Victims’ advocates would say a contributory negligence argument in this situation is inappropriate and offensive. Magistrate Lethbridge gave the submission short shrift, noting that the failure of the applicant to seek counselling may be a symptom of the injury. Magistrate Lethbridge also noted that the applicant’s conduct could not be said to have, in any way, physically caused or contributed to his injury or loss; and if he did indirectly contribute to his injuries, there was insufficient evidence to conclude that the contribution was significant or substantial.

Finally, the respondent submitted that the application should be dismissed ‘because the injuries caused by the two offences, as opposed to the course of conduct reported to the psychologist, cannot be isolated’. The Magistrate noted that the applicant’s police statement and the report from the psychologist overwhelmingly focused on the two offences, and that ‘references to other offending are peripheral, vague and unspecified’. Magistrate Lethbridge concluded that:

‘The juxtaposition of specific detailed allegations (forming the basis of charges) with amorphous and general allegations does not prevent or inhibit the court from making an assessment of the injury suffered as a direct result of the offence.’
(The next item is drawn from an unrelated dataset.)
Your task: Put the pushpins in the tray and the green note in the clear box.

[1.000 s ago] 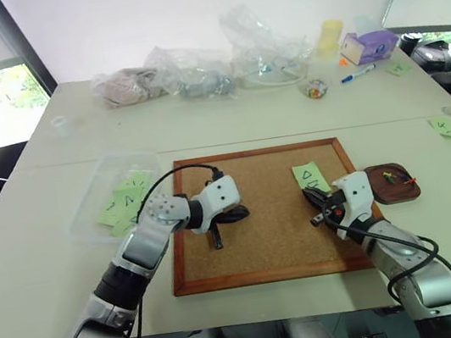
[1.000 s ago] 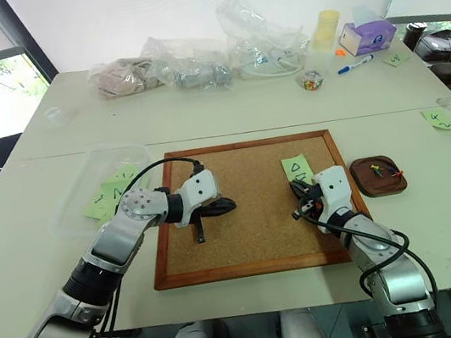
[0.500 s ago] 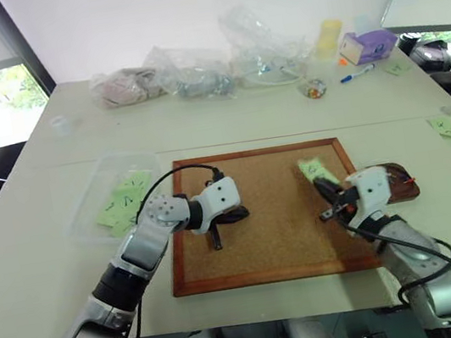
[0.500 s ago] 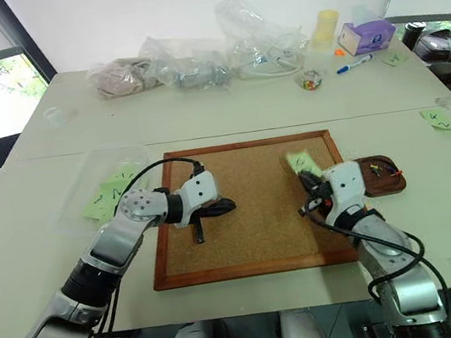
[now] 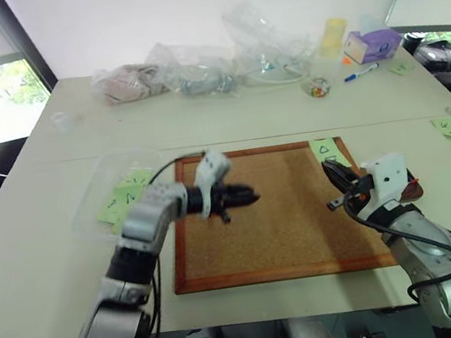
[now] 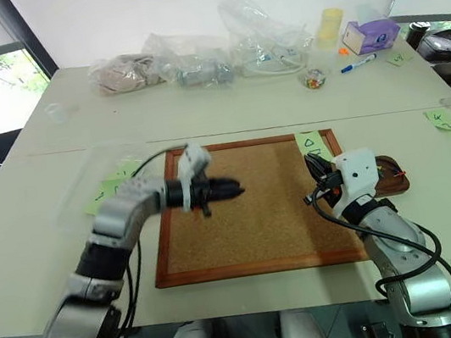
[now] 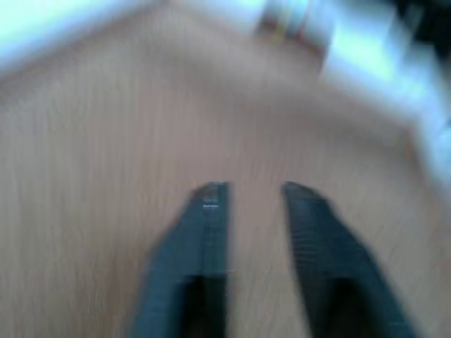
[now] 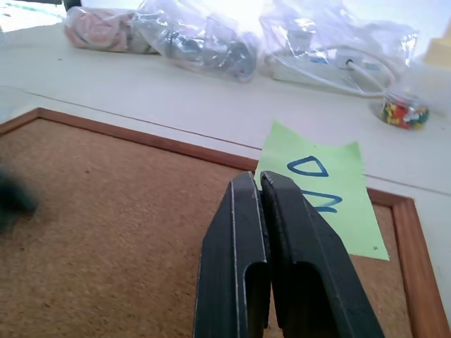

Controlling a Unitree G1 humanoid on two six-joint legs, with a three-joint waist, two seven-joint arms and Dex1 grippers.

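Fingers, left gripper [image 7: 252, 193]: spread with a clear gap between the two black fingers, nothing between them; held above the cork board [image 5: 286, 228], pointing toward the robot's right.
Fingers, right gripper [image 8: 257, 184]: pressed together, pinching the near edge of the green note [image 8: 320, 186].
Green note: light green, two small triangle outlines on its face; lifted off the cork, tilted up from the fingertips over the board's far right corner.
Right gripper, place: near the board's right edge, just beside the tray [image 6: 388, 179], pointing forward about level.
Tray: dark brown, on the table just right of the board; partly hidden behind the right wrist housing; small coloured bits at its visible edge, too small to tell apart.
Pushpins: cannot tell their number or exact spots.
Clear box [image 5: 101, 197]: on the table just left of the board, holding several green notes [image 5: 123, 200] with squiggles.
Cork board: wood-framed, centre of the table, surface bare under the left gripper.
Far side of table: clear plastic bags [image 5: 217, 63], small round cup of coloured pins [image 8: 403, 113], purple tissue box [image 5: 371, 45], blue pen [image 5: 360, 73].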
The Magistrate took the respondent’s financial circumstances into account, including his advanced age and modest assets and income. The Court ordered $50,000 for pain and suffering and $10,800 for future counselling services.

Bernard[31]

Bernard was convicted of various charges relating to three complainants for sexual assaults committed in the 1990s. All three complainants applied for compensation pursuant to the Sentencing Act and were represented by different law firms. Bernard was charged and convicted only in relation to specific incidents of abuse, although the abuse he perpetrated against two applicants was prolonged and sustained over years. Evidence of further uncharged conduct was provided to the court in the criminal trial as context for the offending.

The respondent had a moderate sum of money in a bank account, which was subject to a restraining order. There was therefore a very limited pool of funds available to the three applicants. The respondent also owed money to Legal Aid.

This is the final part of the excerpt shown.